▶ [Task statement]: Using the material below, work out how many lines contain the word "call". Reply with the number and nothing more.

▶ [Given information]:

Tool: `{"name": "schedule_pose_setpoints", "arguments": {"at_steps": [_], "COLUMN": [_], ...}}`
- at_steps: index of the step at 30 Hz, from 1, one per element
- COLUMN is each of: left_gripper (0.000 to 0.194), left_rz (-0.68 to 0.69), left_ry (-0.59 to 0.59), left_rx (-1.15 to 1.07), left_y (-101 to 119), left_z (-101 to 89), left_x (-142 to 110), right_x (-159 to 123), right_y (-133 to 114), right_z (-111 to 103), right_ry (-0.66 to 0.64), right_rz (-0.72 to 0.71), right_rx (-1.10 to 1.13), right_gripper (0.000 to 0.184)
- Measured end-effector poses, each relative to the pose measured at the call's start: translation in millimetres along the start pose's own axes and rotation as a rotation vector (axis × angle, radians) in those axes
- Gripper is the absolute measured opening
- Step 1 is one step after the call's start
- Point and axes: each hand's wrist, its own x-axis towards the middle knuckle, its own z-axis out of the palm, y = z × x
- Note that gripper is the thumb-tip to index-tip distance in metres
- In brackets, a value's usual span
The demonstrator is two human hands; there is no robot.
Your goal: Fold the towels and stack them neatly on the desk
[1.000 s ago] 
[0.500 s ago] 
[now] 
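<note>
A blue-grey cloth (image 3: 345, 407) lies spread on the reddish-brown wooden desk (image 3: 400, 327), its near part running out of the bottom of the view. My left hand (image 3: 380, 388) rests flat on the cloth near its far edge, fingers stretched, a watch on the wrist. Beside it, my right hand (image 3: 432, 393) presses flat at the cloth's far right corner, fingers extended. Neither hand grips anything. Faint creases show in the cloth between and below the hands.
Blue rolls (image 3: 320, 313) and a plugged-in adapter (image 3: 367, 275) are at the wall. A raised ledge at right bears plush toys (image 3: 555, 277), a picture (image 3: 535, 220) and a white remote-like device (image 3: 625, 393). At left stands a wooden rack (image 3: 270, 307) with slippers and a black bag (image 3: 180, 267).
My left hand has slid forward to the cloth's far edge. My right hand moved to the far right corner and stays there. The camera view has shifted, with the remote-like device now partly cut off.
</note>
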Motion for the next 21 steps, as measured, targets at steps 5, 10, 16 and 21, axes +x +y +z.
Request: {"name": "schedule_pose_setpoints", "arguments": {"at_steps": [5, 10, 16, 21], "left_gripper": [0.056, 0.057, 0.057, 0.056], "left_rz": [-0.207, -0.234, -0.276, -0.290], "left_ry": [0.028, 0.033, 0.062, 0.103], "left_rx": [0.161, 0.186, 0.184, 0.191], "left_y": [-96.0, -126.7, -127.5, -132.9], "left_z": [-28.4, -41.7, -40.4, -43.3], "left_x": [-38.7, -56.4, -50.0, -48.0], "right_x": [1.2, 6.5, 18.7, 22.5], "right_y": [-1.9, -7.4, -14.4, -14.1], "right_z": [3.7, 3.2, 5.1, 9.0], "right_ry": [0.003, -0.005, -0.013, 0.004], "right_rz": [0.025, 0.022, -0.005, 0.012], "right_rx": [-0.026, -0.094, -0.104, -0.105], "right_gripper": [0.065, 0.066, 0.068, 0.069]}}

▶ [Answer area]: 2